To solve this problem, it's crucial to recognize that we're not simply looking for subsequences, but specifically for substrings (which cannot rearrange characters and must remain contiguous). Furthermore, these substrings need to be valid binary representations of powers of 5 without leading zeros.

The concept of dynamic programming may immediately come to mind to handle the optimization aspect of the problem—minimizing the number of substrings. Specifically, we use a depth-first search (DFS) with memoization to ensure efficient computation by avoiding redundant calculations.

Here's how we can approach the solution:

  1. Preprocess the binary equivalents of all possible powers of 5 that can be represented within the length of s and store them in a hash set ss. This preprocessing speeds up the checks needed later by allowing for constant-time lookups to see if a binary substring is a power of 5.
  2. Implement the dfs function which operates recursively:
    • If at an index i, where s[i] is '0', we can immediately return infinity (inf) because we can't have a leading zero.
    • If we reach the end of the string (i >= n), it means we have considered all characters, hence, no further partitions are needed, and we return 0.
    • Otherwise, we iterate from the current index i to the end of the string, treating each possible end index j as the end of a candidate substring. We calculate the decimal value of the substring as we extend it and check if that value is in ss. If it is, we have found a beautiful substring and we add 1 to the result of dfs(j + 1).
  3. Optimize by using memoization to cache results of dfs(i) for each index i. This prevents the algorithm from re-computing the minimum number of substrings for any starting index more than once.
  4. Call dfs(0) for the start of the string and if the value is infinite, we return -1 since it's impossible to partition the string into beautiful substrings. Otherwise, the value of dfs(0) gives us the minimum count of beautiful substrings.

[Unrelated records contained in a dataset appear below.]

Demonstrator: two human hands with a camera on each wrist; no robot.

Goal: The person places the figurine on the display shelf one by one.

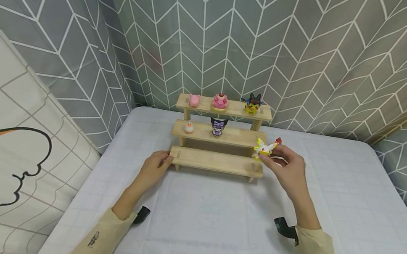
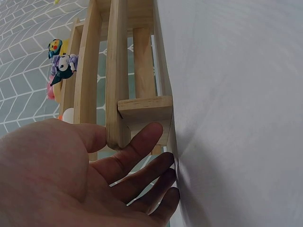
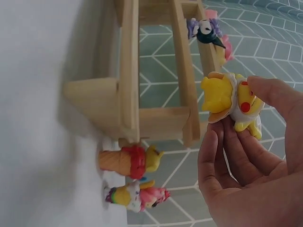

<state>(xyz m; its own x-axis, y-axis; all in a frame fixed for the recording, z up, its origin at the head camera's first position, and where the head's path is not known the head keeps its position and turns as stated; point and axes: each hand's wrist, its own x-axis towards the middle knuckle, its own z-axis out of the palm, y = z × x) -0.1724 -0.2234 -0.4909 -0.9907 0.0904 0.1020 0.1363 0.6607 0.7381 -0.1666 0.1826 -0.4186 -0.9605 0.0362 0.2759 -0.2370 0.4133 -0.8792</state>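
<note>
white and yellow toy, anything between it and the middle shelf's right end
Nothing visible: the right hand holds the white and yellow toy near that end of the middle shelf, and the purple figure stands mid-shelf.

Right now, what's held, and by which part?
The right hand pinches a yellow-white figure by its head; the left hand grips the bottom shelf at its left end.

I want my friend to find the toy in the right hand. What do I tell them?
Find the three-shelf wooden stand, then go to its right end. There, a right hand holds a small yellow-and-white toy with red spots. It is the only toy that a hand is holding.
</note>
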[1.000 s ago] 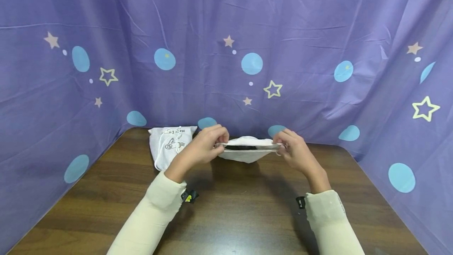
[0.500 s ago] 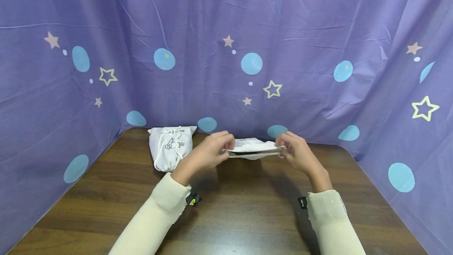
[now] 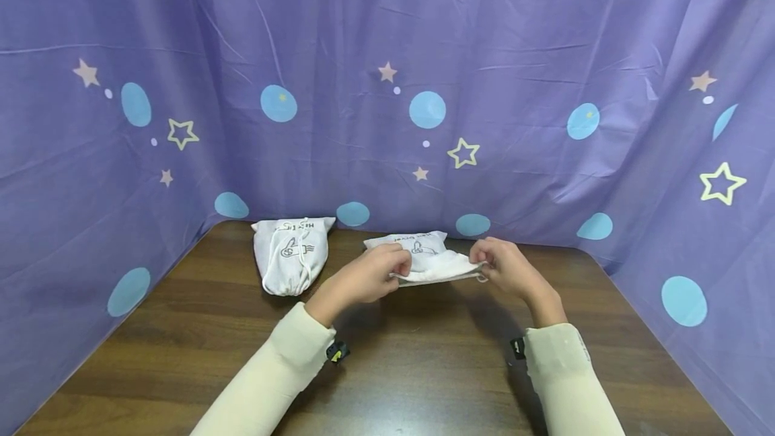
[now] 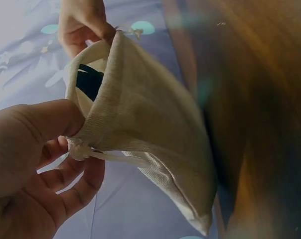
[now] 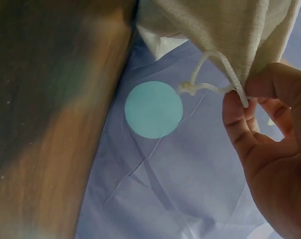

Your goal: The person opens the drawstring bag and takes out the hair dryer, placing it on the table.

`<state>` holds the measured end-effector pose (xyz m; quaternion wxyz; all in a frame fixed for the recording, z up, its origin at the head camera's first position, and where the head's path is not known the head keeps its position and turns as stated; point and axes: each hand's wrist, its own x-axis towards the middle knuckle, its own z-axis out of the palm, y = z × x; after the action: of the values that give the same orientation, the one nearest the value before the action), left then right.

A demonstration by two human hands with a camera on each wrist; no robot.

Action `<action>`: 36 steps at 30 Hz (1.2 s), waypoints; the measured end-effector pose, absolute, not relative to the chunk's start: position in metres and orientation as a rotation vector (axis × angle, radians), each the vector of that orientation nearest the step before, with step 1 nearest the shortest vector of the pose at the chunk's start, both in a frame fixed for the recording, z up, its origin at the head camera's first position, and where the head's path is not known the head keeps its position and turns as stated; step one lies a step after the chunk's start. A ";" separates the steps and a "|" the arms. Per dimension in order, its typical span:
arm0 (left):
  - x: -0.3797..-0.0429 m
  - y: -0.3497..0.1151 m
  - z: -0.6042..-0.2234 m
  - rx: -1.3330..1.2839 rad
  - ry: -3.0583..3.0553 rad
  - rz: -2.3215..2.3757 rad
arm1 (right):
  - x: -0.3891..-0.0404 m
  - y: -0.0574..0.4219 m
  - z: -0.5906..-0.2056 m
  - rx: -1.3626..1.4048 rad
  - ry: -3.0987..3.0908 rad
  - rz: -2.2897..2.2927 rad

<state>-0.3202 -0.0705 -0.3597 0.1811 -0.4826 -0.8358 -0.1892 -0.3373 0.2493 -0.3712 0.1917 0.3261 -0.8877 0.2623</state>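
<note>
I am pinching the bag [image 3: 431, 260] at its mouth, left hand [image 3: 371, 274] and right hand [image 3: 508, 273] gripping opposite corners, over the table's [image 3: 424, 369] far side. Since a second ago I am tipping it nearer me, its printed face now showing; the mouth (a dark thing [image 4: 89, 82] is showing inside) is still gaping, so I am judging it uncinched.

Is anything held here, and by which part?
A white drawstring bag, by its open rim: the left hand pinches one end, the right hand the other.
</note>
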 end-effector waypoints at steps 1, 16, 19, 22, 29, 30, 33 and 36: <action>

This leads us to a recursive solution with memoization that efficiently computes the minimum required partitions by only considering valid power of 5 numbers and by avoiding redundant checks through memoization.

Solution Approach

The implementation starts with the creation of a set ss which contains the binary representation of all the numbers that are powers of 5 up to the maximum length of the binary string s provided. This set is pivotal for quickly verifying whether a substring can be considered beautiful.

A recursive function dfs(i) is defined that takes an index i and returns the minimum number of beautiful substrings starting from this index. The recursion uses two crucial base conditions:

  • When the current position i is at the end of the string (i >= n), which by definition means no further cuts are possible and it returns 0.
  • If the current bit is 0, indicating a leading zero if it were to be the start of a substring, it returns infinity to signify this cannot form a beautiful substring.

The algorithm then progresses by considering all possible substrings starting from i up to the end of the string. For each candidate substring, it performs the following steps:

  • It uses bit shifting to calculate the binary to decimal conversion of the substring s[i...j] while iterating.
  • It checks if the current value, as it accumulates with each bit, exists in the precalculated powers of 5, stored in ss. If it does, it means the substring is beautiful.
  • It calls dfs(j + 1) for the remainder of the string starting from j + 1, where j is current end of the considered substring. To this dfs call, 1 is added representing the current beautiful substring just processed.
  • It continues to compute and track the minimum number of beautiful substrings (cuts) as it goes along.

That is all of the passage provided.